Requirement: Only the text belongs in the copy: retype each record exactly as it appears.

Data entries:
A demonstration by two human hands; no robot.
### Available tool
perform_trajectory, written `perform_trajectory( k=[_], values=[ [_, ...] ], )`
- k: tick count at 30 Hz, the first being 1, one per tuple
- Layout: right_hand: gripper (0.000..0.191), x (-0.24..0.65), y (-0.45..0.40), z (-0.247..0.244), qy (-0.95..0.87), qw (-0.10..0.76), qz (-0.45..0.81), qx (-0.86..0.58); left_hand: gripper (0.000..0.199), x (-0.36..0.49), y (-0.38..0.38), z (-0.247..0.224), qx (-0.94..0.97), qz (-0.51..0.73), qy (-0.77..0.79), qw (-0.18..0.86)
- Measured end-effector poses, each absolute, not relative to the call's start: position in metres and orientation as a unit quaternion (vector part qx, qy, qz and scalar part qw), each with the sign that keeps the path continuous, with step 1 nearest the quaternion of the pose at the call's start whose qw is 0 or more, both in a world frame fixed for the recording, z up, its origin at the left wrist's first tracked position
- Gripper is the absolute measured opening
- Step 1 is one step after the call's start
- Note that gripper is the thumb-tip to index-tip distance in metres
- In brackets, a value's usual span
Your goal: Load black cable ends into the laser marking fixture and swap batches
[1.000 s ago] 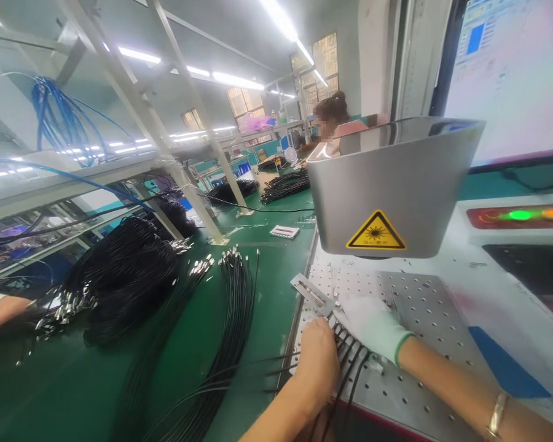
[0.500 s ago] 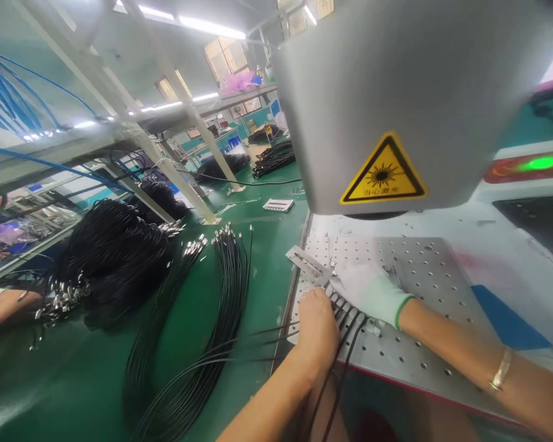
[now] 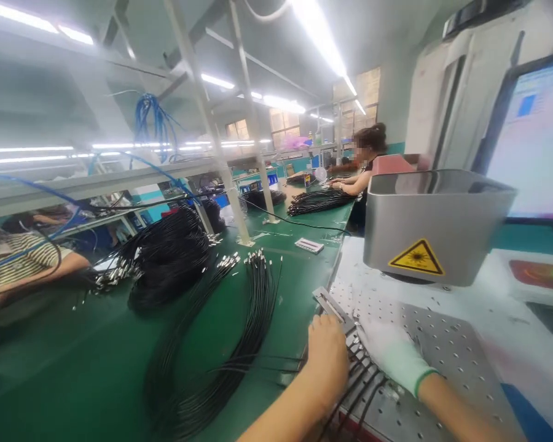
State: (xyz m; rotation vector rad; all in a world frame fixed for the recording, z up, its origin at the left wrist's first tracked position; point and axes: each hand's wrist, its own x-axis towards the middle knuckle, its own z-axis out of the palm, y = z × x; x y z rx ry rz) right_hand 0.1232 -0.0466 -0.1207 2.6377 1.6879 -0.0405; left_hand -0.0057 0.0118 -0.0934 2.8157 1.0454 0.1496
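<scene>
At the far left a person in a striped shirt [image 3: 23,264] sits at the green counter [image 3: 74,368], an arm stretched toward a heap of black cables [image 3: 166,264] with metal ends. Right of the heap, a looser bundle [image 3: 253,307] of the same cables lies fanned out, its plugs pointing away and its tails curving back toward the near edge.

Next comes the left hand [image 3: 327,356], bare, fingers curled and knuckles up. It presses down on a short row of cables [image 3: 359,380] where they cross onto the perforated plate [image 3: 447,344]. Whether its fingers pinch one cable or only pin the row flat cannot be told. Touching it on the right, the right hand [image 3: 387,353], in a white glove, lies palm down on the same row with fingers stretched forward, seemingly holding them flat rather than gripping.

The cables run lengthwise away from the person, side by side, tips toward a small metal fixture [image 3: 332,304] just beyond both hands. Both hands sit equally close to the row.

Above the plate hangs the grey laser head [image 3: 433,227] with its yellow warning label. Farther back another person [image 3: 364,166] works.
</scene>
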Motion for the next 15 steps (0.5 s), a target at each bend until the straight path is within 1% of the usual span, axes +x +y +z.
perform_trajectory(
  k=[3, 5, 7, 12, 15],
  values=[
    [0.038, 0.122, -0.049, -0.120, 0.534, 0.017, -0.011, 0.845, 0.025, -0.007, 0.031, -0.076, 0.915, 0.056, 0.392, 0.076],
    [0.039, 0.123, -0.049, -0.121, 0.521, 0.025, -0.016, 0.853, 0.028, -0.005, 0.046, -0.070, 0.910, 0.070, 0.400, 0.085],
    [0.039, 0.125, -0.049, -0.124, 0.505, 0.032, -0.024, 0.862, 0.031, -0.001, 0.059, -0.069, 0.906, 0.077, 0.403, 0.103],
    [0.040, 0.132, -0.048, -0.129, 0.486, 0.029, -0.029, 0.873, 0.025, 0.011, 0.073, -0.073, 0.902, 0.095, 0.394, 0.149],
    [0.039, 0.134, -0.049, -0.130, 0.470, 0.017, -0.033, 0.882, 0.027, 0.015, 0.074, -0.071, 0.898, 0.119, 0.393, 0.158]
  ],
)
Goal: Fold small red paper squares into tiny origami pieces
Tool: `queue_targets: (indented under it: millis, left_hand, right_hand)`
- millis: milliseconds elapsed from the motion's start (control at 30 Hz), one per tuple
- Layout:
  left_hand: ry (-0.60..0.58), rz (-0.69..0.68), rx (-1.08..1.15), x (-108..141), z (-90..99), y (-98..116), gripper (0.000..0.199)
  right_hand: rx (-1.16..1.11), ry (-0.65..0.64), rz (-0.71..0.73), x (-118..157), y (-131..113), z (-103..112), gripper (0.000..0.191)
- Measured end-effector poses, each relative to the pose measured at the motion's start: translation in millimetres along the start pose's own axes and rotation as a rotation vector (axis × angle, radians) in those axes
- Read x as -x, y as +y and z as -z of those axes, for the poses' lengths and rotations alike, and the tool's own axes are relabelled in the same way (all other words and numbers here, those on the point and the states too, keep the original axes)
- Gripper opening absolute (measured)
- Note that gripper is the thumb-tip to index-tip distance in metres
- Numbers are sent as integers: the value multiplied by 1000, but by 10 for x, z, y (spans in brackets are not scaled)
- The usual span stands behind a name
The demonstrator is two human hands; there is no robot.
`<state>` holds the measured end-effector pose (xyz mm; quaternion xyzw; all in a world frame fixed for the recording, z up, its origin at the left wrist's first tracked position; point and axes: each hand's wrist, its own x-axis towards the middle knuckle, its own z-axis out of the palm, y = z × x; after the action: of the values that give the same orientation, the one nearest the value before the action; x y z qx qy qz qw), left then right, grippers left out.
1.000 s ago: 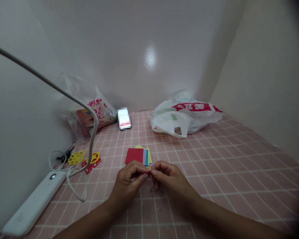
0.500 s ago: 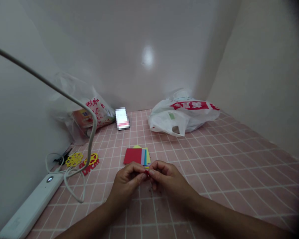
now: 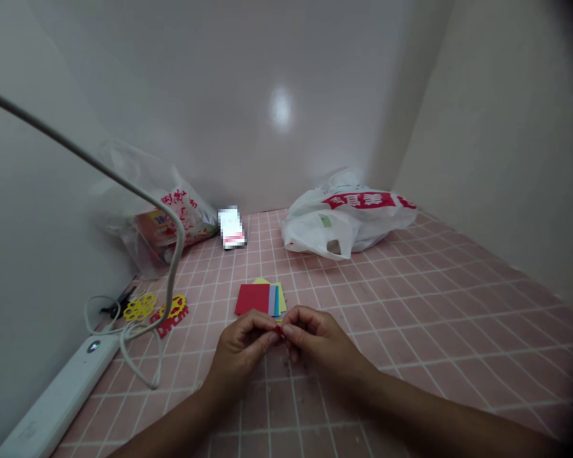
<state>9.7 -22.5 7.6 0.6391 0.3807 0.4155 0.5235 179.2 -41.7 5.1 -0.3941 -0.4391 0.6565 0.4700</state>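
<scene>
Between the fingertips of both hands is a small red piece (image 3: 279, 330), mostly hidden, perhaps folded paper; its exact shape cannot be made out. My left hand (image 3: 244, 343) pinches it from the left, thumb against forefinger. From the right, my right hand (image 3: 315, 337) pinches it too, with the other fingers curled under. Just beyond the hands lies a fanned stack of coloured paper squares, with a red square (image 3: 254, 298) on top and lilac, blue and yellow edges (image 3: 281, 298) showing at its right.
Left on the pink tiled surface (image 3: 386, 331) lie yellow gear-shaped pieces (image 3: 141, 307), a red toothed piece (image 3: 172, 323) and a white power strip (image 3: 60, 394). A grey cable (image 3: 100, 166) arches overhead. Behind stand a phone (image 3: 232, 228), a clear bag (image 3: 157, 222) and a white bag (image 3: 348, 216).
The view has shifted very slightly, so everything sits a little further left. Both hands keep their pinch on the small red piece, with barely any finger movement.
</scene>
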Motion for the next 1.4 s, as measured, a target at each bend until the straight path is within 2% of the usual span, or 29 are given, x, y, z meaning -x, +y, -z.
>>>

Response below:
A demonstration by two human hands; no robot.
### Available tool
perform_trajectory, written `perform_trajectory( k=[_], values=[ [_, ...] ], )`
- k: tick count at 30 Hz, the first being 1, one per tuple
- Layout: right_hand: gripper (0.000..0.191), x (-0.24..0.65), y (-0.45..0.40), z (-0.247..0.244), qy (-0.95..0.87), qw (-0.10..0.76), qz (-0.45..0.81), qx (-0.86..0.58); left_hand: gripper (0.000..0.199), x (-0.36..0.49), y (-0.38..0.38), z (-0.247..0.224), qx (-0.94..0.97), qz (-0.51..0.73), qy (-0.77..0.79), qw (-0.18..0.86)
- Measured end-effector poses, each absolute, not relative to the call's start: position in metres and orientation as a unit quaternion (vector part qx, qy, qz and scalar part qw), each with the sign that keeps the path continuous, with step 1 nearest the quaternion of the pose at the call's start whose qw is 0 or more, both in a world frame fixed for the recording, z up, its origin at the left wrist's first tracked position
- Gripper is the absolute measured opening
- Step 1 is one step after the call's start
- Note that gripper is the thumb-tip to index-tip distance in metres
- In brackets, a value's usual span
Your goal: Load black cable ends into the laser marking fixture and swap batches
[1.000 s ago] 
[0.500 s ago] 
[now] 
State: (xyz m; rotation vector rad; all in a world frame fixed for the recording, z up, its origin at the left wrist's first tracked position; point and axes: each hand's wrist, its own x-axis towards the middle knuckle, its own z-axis out of the palm, y = z × x; x y z rx ry rz) right_hand 0.1232 -0.0466 -0.1207 2.6377 1.6879 -0.0405; left_hand -0.0057 0.0118 -0.0934 2.8157 1.0454 0.1496
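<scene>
At the far left a person in a striped shirt [image 3: 23,264] sits at the green counter [image 3: 74,368], an arm stretched toward a heap of black cables [image 3: 166,264] with metal ends. Right of the heap, a looser bundle [image 3: 253,307] of the same cables lies fanned out, its plugs pointing away and its tails curving back toward the near edge.

Next comes the left hand [image 3: 327,356], bare, fingers curled and knuckles up. It presses down on a short row of cables [image 3: 359,380] where they cross onto the perforated plate [image 3: 447,344]. Whether its fingers pinch one cable or only pin the row flat cannot be told. Touching it on the right, the right hand [image 3: 387,353], in a white glove, lies palm down on the same row with fingers stretched forward, seemingly holding them flat rather than gripping.

The cables run lengthwise away from the person, side by side, tips toward a small metal fixture [image 3: 332,304] just beyond both hands. Both hands sit equally close to the row.

Above the plate hangs the grey laser head [image 3: 433,227] with its yellow warning label. Farther back another person [image 3: 364,166] works.
</scene>
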Motion for the next 15 steps (0.5 s), a target at each bend until the straight path is within 1% of the usual span, axes +x +y +z.
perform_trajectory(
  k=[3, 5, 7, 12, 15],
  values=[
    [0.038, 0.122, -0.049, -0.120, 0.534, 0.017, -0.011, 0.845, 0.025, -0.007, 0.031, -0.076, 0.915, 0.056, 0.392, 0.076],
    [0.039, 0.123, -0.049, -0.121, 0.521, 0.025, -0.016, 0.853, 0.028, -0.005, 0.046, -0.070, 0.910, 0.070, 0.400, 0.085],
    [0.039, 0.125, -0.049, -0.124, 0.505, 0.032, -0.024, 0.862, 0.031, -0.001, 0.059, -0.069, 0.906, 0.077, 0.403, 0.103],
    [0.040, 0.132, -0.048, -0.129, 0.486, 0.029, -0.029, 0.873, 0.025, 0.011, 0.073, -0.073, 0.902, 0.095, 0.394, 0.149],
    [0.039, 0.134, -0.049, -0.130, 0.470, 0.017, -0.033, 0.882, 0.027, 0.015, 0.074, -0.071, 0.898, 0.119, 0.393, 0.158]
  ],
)
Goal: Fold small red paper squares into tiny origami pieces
Tool: `queue_targets: (indented under it: millis, left_hand, right_hand)`
- millis: milliseconds elapsed from the motion's start (control at 30 Hz), one per tuple
- Layout:
  left_hand: ry (-0.60..0.58), rz (-0.69..0.68), rx (-1.08..1.15), x (-108..141), z (-90..99), y (-98..116), gripper (0.000..0.199)
  right_hand: rx (-1.16..1.11), ry (-0.65..0.64), rz (-0.71..0.73), x (-118..157), y (-131..113), z (-103..112), gripper (0.000..0.191)
- Measured end-effector poses, each relative to the pose measured at the motion's start: translation in millimetres along the start pose's own axes and rotation as a rotation vector (axis × angle, radians) in those axes
- Read x as -x, y as +y and z as -z of those axes, for the poses' lengths and rotations alike, and the tool's own axes are relabelled in the same way (all other words and numbers here, those on the point and the states too, keep the original axes)
- Gripper opening absolute (measured)
- Note that gripper is the thumb-tip to index-tip distance in metres
- Numbers are sent as integers: the value multiplied by 1000, but by 10 for x, z, y (spans in brackets are not scaled)
- The usual span stands behind a name
The demonstrator is two human hands; there is no robot.
`<state>` holds the measured end-effector pose (xyz mm; quaternion xyzw; all in a world frame fixed for the recording, z up, its origin at the left wrist's first tracked position; point and axes: each hand's wrist, its own x-axis towards the middle knuckle, its own z-axis out of the palm, y = z × x; after the action: of the values that give the same orientation, the one nearest the value before the action; x y z qx qy qz qw), left then right, grippers left out.
1.000 s ago: 
0.500 s ago: 
now: 
<state>9.7 -22.5 7.6 0.6391 0.3807 0.4155 0.5235 179.2 -41.7 5.1 -0.3941 -0.4391 0.6565 0.4700</state>
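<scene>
Between the fingertips of both hands is a small red piece (image 3: 279, 330), mostly hidden, perhaps folded paper; its exact shape cannot be made out. My left hand (image 3: 244, 343) pinches it from the left, thumb against forefinger. From the right, my right hand (image 3: 315, 337) pinches it too, with the other fingers curled under. Just beyond the hands lies a fanned stack of coloured paper squares, with a red square (image 3: 254, 298) on top and lilac, blue and yellow edges (image 3: 281, 298) showing at its right.
Left on the pink tiled surface (image 3: 386, 331) lie yellow gear-shaped pieces (image 3: 141, 307), a red toothed piece (image 3: 172, 323) and a white power strip (image 3: 60, 394). A grey cable (image 3: 100, 166) arches overhead. Behind stand a phone (image 3: 232, 228), a clear bag (image 3: 157, 222) and a white bag (image 3: 348, 216).
The view has shifted very slightly, so everything sits a little further left. Both hands keep their pinch on the small red piece, with barely any finger movement.
</scene>
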Motion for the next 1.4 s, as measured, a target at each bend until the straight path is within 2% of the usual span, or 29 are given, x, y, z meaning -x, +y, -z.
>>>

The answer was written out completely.